21 Submit to one another out of reverence for Christ.

22 Wives, submit yourselves to your own husbands as you do to the Lord. 23 For the husband is the head of the wife as Christ is the head of the church, His body, of which He is the Saviour. 24 Now as the church submits to Christ, so also wives should submit to their husbands in everything.

25 Husbands, love your wives, just as Christ loved the church and gave Himself up for her 26 to make her holy, cleansing her by the washing with water through the Word, 27 and to present her to Himself as a radiant church, without stain or wrinkle or any other blemish, but holy and blameless. 28 In this same way, husbands ought to love their wives as their own bodies. He who loves his wife loves himself. 29 After all, no one ever hated their own body, but they feed and care for their body, just as Christ does the church – 30 for we are members of His body. 31 ‘For this reason a man will leave his father and mother and be united to his wife, and the two will become one flesh.’ 32 This is a profound mystery – but I am talking about Christ and the church. 33 However, each one of you also must love his wife as he loves himself, and the wife must respect her husband.

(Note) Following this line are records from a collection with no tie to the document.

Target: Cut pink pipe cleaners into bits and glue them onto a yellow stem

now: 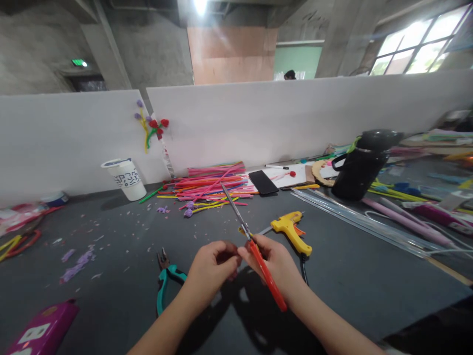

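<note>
Red-handled scissors [266, 276] are in my right hand [279, 264], their blades slanting up and to the left over the table. My left hand [212, 268] is beside it, fingers curled and thumb towards the fingertips; whatever they may pinch is hidden. Both hands' fingertips nearly meet above the dark table. Left of my left hand lie teal-handled pliers [161, 291], jaws pointing away. A yellow glue gun [291, 229] rests just beyond my right hand. Past the scissor tips spreads a pile of pink, orange and yellow pipe cleaners [212, 185].
A white patterned cup [127, 180] and a black jug [364, 167] stand near the white partition [258, 123]. A black phone [263, 182] lies between them. Purple scraps [77, 264] litter the left side, near a magenta power strip [44, 328]. Clear sticks [354, 219] lie at right.
</note>
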`<state>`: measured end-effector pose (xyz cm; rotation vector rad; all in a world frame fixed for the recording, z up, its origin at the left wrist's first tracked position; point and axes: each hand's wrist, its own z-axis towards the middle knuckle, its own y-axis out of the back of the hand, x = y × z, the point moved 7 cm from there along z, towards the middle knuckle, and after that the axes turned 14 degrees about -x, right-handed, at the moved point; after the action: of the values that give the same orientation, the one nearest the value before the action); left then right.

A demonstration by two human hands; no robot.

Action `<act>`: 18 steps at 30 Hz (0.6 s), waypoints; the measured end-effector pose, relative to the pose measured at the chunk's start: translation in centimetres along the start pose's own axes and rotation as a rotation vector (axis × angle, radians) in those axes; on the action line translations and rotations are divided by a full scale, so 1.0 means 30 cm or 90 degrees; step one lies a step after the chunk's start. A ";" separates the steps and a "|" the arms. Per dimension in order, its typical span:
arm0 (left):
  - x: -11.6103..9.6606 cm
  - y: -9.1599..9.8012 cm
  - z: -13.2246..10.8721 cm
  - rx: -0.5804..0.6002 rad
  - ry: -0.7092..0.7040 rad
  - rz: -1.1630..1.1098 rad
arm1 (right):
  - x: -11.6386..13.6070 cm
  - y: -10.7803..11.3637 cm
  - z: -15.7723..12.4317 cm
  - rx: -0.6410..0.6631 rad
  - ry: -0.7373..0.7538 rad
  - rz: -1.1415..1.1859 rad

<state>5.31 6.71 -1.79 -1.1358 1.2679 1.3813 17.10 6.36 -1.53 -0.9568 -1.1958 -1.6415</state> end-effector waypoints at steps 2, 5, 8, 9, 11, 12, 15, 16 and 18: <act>-0.002 0.031 0.015 -0.048 0.024 -0.061 | 0.009 0.019 -0.002 -0.016 0.057 -0.100; -0.028 0.079 0.031 -0.108 -0.002 -0.113 | 0.010 0.033 -0.011 -0.014 0.135 -0.294; -0.044 0.115 0.035 -0.155 -0.017 -0.147 | 0.000 0.032 -0.024 0.006 0.178 -0.411; -0.044 0.121 0.035 -0.164 -0.017 -0.159 | -0.003 0.031 -0.029 0.009 0.192 -0.440; -0.042 0.125 0.035 -0.167 -0.014 -0.185 | -0.008 0.028 -0.037 0.013 0.222 -0.485; -0.040 0.124 0.034 -0.166 -0.010 -0.199 | -0.010 0.026 -0.041 0.016 0.233 -0.499; -0.032 0.118 0.033 -0.158 0.005 -0.232 | -0.020 0.022 -0.051 0.030 0.248 -0.514; -0.031 0.116 0.033 -0.157 0.008 -0.241 | -0.021 0.022 -0.053 0.030 0.250 -0.515; -0.032 0.114 0.033 -0.152 0.010 -0.254 | -0.021 0.024 -0.054 0.026 0.254 -0.516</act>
<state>2.05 7.48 -0.28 -1.4744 0.8402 1.2411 17.83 4.79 -2.30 -0.0610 -1.4057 -2.2735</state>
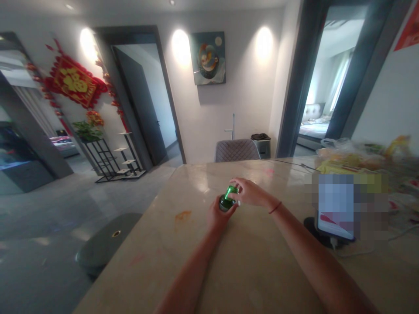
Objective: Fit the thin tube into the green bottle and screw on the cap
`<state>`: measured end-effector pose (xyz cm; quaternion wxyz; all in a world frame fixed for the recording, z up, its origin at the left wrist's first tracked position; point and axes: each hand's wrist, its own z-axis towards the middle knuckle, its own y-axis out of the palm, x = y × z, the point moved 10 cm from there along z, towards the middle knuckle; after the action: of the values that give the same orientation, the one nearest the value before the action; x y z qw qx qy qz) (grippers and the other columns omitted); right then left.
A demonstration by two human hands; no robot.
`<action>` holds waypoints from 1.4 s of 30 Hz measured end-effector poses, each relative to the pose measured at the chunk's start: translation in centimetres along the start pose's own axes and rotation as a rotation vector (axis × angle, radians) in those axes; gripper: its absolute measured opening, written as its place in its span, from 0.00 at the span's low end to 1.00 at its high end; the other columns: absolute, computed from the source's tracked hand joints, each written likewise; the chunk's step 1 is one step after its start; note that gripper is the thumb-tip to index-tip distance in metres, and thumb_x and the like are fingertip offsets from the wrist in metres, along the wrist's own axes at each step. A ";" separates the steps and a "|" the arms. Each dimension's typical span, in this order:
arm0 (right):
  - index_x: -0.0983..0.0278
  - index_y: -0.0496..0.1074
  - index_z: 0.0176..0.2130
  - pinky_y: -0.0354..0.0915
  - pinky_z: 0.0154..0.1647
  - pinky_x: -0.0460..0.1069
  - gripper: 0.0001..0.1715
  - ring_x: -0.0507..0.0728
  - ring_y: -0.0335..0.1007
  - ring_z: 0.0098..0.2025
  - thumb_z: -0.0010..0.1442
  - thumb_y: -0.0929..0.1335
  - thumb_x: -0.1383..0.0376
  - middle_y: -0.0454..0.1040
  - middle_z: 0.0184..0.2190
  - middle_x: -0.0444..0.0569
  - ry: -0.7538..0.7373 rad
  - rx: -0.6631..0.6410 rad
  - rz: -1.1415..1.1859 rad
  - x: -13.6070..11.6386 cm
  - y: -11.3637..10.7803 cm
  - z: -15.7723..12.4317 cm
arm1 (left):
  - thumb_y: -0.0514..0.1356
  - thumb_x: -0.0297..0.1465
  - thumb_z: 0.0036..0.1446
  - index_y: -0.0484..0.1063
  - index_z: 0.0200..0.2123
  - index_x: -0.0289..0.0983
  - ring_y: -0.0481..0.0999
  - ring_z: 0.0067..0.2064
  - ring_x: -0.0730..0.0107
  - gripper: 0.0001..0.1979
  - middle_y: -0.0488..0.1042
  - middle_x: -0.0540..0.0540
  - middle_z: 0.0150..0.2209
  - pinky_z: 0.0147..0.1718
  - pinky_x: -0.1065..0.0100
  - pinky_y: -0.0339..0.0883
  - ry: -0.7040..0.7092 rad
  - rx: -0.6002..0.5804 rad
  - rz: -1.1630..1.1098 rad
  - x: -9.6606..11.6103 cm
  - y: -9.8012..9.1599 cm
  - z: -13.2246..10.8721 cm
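A small green bottle (225, 203), shiny and dark toward its base, is held over the middle of the table. My left hand (216, 214) wraps around its lower part, the thumb along the near side. Over the bright green upper part, my right hand (248, 192) curls its fingers and thumb around the neck. A thin red band circles my right wrist. The very top of the bottle is partly covered by the right fingers, so whether it has a cap is hidden.
The pale stone table (248, 261) bears an orange stain on the left. A phone (335, 213) on a dark stand, with a white cable, is at the right. Plastic bags (352, 152) lie behind it. A grey chair (236, 150) and a green stool (108, 244) stand by the table.
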<state>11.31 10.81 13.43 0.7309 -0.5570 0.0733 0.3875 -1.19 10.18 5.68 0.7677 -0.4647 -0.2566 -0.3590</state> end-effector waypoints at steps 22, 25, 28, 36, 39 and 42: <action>0.67 0.66 0.45 0.63 0.41 0.50 0.20 0.54 0.67 0.38 0.51 0.66 0.65 0.71 0.38 0.53 -0.007 0.049 0.065 0.1 0.2 0.0 | 0.61 0.49 0.40 0.68 0.41 0.41 0.73 0.34 0.66 0.26 0.74 0.47 0.34 0.32 0.69 0.62 -0.011 -0.007 -0.006 0.0 -0.1 -0.2; 0.67 0.66 0.43 0.64 0.37 0.48 0.19 0.52 0.67 0.34 0.49 0.67 0.66 0.72 0.37 0.51 -0.015 0.028 0.151 0.6 0.2 0.2 | 0.60 0.49 0.40 0.68 0.41 0.41 0.73 0.34 0.66 0.26 0.75 0.47 0.33 0.31 0.69 0.62 0.001 -0.014 0.024 0.1 0.0 -0.2; 0.66 0.65 0.44 0.65 0.37 0.47 0.20 0.52 0.68 0.35 0.50 0.66 0.64 0.71 0.37 0.51 -0.005 0.107 0.297 1.8 -0.9 0.7 | 0.60 0.50 0.41 0.68 0.41 0.41 0.73 0.34 0.66 0.26 0.75 0.47 0.33 0.32 0.68 0.63 0.003 -0.017 0.021 0.2 0.1 -0.2; 0.70 0.69 0.35 0.63 0.30 0.46 0.15 0.52 0.68 0.30 0.43 0.66 0.67 0.72 0.28 0.47 0.393 0.302 0.549 12.1 0.0 0.6 | 0.60 0.50 0.41 0.68 0.41 0.41 0.73 0.36 0.65 0.26 0.75 0.47 0.34 0.34 0.67 0.63 -0.021 -0.019 -0.004 0.2 -0.1 -0.2; 0.69 0.70 0.27 0.61 0.28 0.44 0.09 0.52 0.66 0.27 0.40 0.66 0.69 0.70 0.22 0.44 0.440 0.217 0.364 14.6 1.9 0.1 | 0.60 0.50 0.41 0.68 0.41 0.41 0.73 0.36 0.66 0.26 0.75 0.47 0.34 0.34 0.67 0.63 -0.036 -0.023 0.000 0.1 -0.1 -0.2; 0.69 0.70 0.31 0.62 0.31 0.44 0.13 0.53 0.67 0.31 0.39 0.66 0.71 0.71 0.27 0.47 0.445 0.231 0.119 16.0 2.2 -0.6 | 0.60 0.49 0.41 0.68 0.41 0.41 0.73 0.36 0.66 0.26 0.75 0.47 0.34 0.34 0.67 0.63 -0.047 -0.017 -0.002 -0.2 0.0 -0.2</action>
<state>21.10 18.20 2.94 0.7314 -0.5361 0.3086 0.2870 -1.27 10.08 5.48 0.7571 -0.4792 -0.2719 -0.3510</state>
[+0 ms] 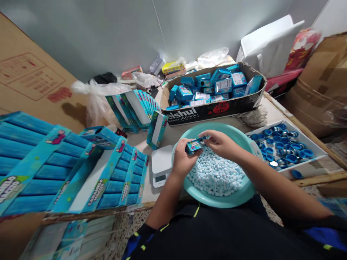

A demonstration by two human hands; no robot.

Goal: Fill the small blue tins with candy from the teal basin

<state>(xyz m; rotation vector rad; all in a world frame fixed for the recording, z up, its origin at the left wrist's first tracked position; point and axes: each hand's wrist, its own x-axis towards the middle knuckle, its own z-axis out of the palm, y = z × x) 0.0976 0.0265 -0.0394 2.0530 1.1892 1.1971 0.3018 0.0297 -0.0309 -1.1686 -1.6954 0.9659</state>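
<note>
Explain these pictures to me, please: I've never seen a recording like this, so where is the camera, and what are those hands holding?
There is no machine here: this single view comes from a camera worn on a person's head, looking down at their own bare hands. The left hand and right hand together hold a small blue rectangular tin above a round turquoise plastic basin full of small pale-blue round candies. On the pale table top stand a white digital scale, a printed cardboard box of blue packs, and a white tray of blue round lids.
</note>
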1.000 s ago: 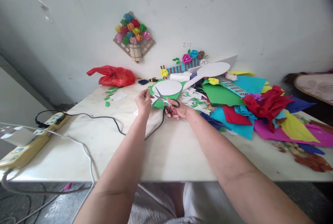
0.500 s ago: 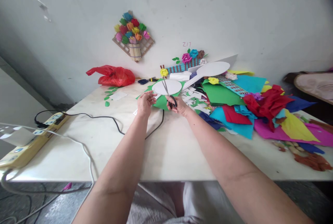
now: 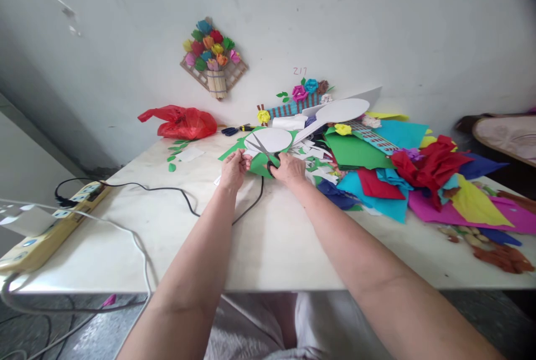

These verses are written by God.

The God who put the first married couple on the earth – fully naked – and said “this is very good”.

The God who put a book in the Bible called Song of Songs – which is basically a book celebrating redeemed sensuality.

The God who saw the brokenness that sin brought to relationships – and so sent His Son so that relationships between husbands and wives can be redeemed.

This God inspired Paul to write these words to Scripturally and spiritually equip those who are married, or who are hoping to be married.

When these words are applied in a marriage then it will be the case that married couples can have relationships which are strong, safe, healthy, dynamic, respectful, blessed, serving, growing, honest, peace-filled, nurturing, forgiving, passionate, full-filling, communicating, faithful, relaxed, committed, exciting, sacrificial, and lasting till death do us part.

That’s the purpose of these verses.

That is the relationship all married couples can have when they, as a couple, live in obedience to these Scripture verses.

But here is the problem.

There are times when women and men read these verses and it doesn’t make them feel safe, or strong, or secure, or at peace, or excited … and all the other outcomes which these verses are intended to produce.

What can happen instead is that women and men read these words in Ephesians 5:21-33 and the result is … fear.

Not fear, as in the fear of the Lord which is the beginning of all wisdom.

But fear, as in being afraid, having anxiety, trepidation, apprehension and unease.

On one side there are fear-filled women and wives.

Why? Because of these words.

22 Wives, submit yourselves to your own husbands

23 For the husband is the head of the wife

24 Wives should submit to their husbands in everything.

Submission.

In this context the word “submit” means:- To voluntarily arrange under.

It is sad to say but obedience to submission has become a place of fear.

A wife who is just a door-mat and fears to have an opinion.

A woman who fears she will become nothing and completely loose her identity.

Wives who fear the next words of their authoritarian husbands.

It isn’t what God intended, but it is understandable why this fear arises.

Especially when these same verses have been used around a bed in a hospital where a woman lies with a black eye, a bruised face, and three broken ribs. Those around the bed are saying to her, you need to go back to your Christian wife-beating husband – that is what a wife who submits to her husband in everything is called to do.

Yes it is true that the call to submit is not conditional upon the loving response of her husband. However, her submission is obedience to the Lord, not obedience to the sinful demands of her husband. A man who beats his wife is a man who is making sinful, ungodly demands.

Ultimately, if submission is being applied in such a way that it results in fear-filled women, then somewhere along the line these verses are being applied in an unbiblical manner.